犯罪者が狙う家の「二つの特徴」とは 「高齢者のフェイスブックは、犯罪者にとって“宝の山”」
牧歌的な時代はもう戻ってはこない……。インターネット、SNS全盛時代のいま、わずかな“隙”さえ見逃さない犯罪者がすぐそこに潜んでいる。彼らから身を守るには何をすべきなのか。犯罪学の泰斗が「論」から「実践術」まで解説する、令和の最新・防犯対策。【小宮信夫/立正大学文学部教授】
***
【写真】「ルフィ事件」小島被告が“ガチ恋”したフィリピン人女性。スタイル抜群で滝沢カレン似の美女だ
「常人には理解しがたい今回の異様な犯罪様態は、犯行に及んだ人間の苛烈な生育環境によるトラウマに起因するものと考えられる」
名刑事が鋭い洞察力で動機を推理し、犯人を追い詰めていく……。
ドラマにしろ、映画にしろ、日本人は犯罪における「動機」が大好きです。なぜ犯人は犯行に及んだのか。そこには確固たる動機が存在し、特有の原因があるはずだ。その謎を解き明かしていく物語に快哉を叫ぶ傾向が、日本人には強いと感じます。

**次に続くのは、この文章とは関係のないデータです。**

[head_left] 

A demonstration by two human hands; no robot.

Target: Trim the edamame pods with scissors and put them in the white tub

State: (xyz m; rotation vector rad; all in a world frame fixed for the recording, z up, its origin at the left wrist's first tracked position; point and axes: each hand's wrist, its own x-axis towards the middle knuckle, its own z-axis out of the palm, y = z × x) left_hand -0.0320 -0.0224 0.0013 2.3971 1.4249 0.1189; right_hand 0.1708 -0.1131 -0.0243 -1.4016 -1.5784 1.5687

このような犯罪観を「犯罪原因論」と言いますが、世界の潮流は全く別で、残念ながら犯罪原因論をいくら突き詰めても犯罪の抑止にはつながらず、防犯にも役立ちません。端的に言って、同じ境遇にあっても犯罪に走る人もいれば、走らない人もいる。考えてみれば当たり前の話です。

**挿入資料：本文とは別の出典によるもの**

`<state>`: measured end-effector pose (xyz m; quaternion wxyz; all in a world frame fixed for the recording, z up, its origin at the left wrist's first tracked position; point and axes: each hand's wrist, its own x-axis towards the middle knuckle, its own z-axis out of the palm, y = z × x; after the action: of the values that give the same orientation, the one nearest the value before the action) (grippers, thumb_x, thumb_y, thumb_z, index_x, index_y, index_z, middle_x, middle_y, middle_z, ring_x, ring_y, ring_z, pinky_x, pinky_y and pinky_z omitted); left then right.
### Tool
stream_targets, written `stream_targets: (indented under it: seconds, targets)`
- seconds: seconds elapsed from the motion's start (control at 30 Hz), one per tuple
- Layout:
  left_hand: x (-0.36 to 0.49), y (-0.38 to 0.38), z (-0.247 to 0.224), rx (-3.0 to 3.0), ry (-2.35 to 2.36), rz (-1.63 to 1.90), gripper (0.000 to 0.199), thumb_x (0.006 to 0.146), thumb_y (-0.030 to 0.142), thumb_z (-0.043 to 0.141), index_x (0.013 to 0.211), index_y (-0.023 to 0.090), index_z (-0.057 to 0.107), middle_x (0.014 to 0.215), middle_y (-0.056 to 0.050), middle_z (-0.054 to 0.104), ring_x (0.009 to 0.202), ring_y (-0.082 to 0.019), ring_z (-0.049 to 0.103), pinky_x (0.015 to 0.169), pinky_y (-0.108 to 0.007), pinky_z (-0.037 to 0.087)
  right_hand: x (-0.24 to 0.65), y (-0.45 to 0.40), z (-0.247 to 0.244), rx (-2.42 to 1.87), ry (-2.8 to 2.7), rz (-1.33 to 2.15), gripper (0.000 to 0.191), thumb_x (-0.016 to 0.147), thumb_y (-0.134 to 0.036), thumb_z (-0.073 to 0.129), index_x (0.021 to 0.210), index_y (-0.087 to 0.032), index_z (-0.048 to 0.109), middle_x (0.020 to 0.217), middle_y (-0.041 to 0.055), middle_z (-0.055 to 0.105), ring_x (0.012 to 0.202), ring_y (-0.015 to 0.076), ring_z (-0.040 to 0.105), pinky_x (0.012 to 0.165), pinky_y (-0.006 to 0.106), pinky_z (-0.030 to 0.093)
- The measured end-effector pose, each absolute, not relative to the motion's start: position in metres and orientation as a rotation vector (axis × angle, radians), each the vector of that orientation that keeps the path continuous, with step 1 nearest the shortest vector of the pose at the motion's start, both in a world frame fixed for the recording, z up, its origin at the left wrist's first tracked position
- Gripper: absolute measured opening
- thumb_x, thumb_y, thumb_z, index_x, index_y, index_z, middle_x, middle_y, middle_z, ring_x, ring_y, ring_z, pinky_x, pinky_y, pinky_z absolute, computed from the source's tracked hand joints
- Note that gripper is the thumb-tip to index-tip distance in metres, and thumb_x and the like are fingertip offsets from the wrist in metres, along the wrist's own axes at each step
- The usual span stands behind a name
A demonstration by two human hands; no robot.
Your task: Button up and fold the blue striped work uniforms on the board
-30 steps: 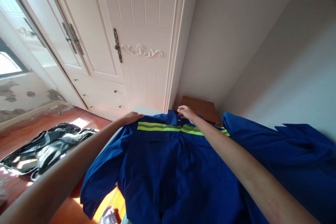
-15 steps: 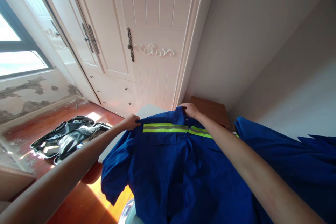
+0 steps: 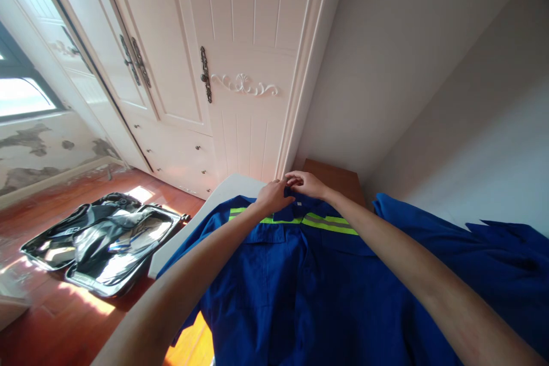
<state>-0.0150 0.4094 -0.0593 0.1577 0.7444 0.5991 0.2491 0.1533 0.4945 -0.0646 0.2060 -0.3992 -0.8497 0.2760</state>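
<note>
A blue jacket with yellow-green and grey reflective strips lies spread over a white tabletop, front side up. My left hand is over its collar, thumb apart from the fingers, gripping no cloth that I can see. Close beside it, almost touching, my right hand hovers at the collar's far edge with loosely curled, parted fingers. A small pale label shows inside the collar below the right hand. The jacket's left-side sleeve is partly hidden behind my left forearm.
More blue cloth lies at the right. An open suitcase with items in it rests on the red wooden floor at the left. Beyond the white tabletop stand a white wardrobe and a brown wooden piece.
My left hand has let go of the jacket's shoulder and moved right to the collar. My right hand has released the collar, staying near it. The view has shifted slightly.
</note>
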Motion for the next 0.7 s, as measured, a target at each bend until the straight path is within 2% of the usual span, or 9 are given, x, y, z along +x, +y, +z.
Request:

では、「ルフィ事件」などのトクリュウ(匿名・流動型犯罪グループ)が猛威を振るう現在、防犯力を高めるにはどうすればよいのでしょうか。それはまず、「犯罪機会論」を知るところから始まります。
〈こう説くのは、立正大学の小宮信夫教授(犯罪学)だ。
日本人として初めてケンブリッジ大学大学院犯罪学研究科を修了した小宮氏は、法務省や国連アジア極東犯罪防止研修所などで研鑽を積み、警察庁の「持続可能な安全・安心まちづくりの推進方策に係る調査研究会」座長も務めた、犯罪抑止・防犯の権威である。
そんな小宮氏の目には、「犯罪者天国」に映るほど日本の防犯対策は遅れているという。〉
70円のために地位も退職金も……
2024年、兵庫県のとある市立中学校の校長が懲戒免職処分を受けました。コンビニでセルフサービススタイルのコーヒーを購入する際、レギュラーサイズの代金110円しか払っていないのに、180円のラージサイズ分のコーヒーを注ぎ、窃盗容疑で書類送検されたことが大きな理由でした。たった70円の差額のために、校長は地位も退職金も失ってしまったのです。

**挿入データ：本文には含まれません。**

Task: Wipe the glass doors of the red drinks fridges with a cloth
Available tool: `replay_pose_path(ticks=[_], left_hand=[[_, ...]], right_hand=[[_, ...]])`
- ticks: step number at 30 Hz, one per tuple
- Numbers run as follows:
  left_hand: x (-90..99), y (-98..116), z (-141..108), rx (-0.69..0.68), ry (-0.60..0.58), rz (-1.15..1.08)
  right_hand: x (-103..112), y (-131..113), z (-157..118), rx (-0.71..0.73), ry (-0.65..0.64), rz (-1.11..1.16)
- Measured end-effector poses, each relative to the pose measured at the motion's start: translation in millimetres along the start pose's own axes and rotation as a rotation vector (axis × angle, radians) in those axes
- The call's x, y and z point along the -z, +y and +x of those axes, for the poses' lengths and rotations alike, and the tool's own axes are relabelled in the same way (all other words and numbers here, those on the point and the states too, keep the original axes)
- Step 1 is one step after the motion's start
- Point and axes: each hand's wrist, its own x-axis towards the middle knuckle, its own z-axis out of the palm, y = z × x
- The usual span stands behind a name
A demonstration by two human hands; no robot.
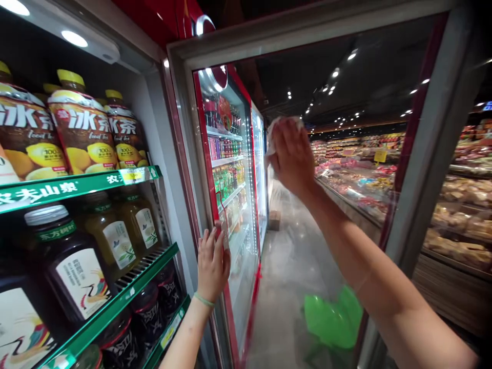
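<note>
Right hand [290,154] holding mostly hidden white cloth [271,137] against glass [346,97], left hand [212,259] at door frame [190,136], grip unclear

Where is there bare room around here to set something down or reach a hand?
Through the glass door, bare floor shows between the drinks fridges, brown box and green object. The pane above the right hand looks uncovered. The shelves are crowded with bottles.

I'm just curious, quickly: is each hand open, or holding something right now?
Left hand: at the glass door's frame; whether it grips cannot be told.
Right hand: holding a white cloth against the glass.
</note>
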Motion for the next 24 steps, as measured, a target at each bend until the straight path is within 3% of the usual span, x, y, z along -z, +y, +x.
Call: replay_pose_path(ticks=[2,4,9,11,12,15,18,20,22,24], left_hand=[[-1.4,1,-4,0.008,-0.008,0.009],[-1.2,0,-8,0.026,-0.010,0.012],[3.6,-3,-4,0.063,0.026,-0.005],[6.1,-3,2,0.072,0.044,-0.010],[7.1,-3,6,0.070,0.054,-0.010],[7.7,-1,20,0.031,0.081,-0.009],[2.8,6,38,-0.026,0.105,-0.012],[-3.5,16,50,-0.056,0.124,-0.024],[-10.8,30,60,-0.075,0.138,-0.045],[-17.8,47,66,-0.090,0.138,-0.072]], right_hand=[[3,7,23,-0.044,0.062,-0.029],[0,-13,22,0.037,-0.009,-0.002],[-17,-102,-66,0.731,-0.338,0.132],[-20,-115,-85,0.910,-0.383,0.173],[-20,-112,-82,0.946,-0.382,0.177],[-9,-71,-25,0.839,-0.313,0.103],[22,3,58,0.550,-0.197,0.014],[49,52,97,0.405,-0.124,0.002],[72,86,113,0.311,-0.058,-0.031],[87,97,106,0.285,-0.034,-0.084]])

なんと割に合わないバカなことをしたのか、と感じる人もいるでしょう。しかし、この一件は犯罪の一面を実によく表しています。世の中には、いくら費用対効果が悪そうに見えても、そこに「機会」さえあれば犯罪に踏み出してしまう人がいる。その校長は、70円分得しようとしたというよりも、目の前にカタルシス(ストレス解消)や優越感を得られる「機会=チャンス」があったから犯行に及んだのではないでしょうか。つまり「機会」が犯罪を誘発したのです。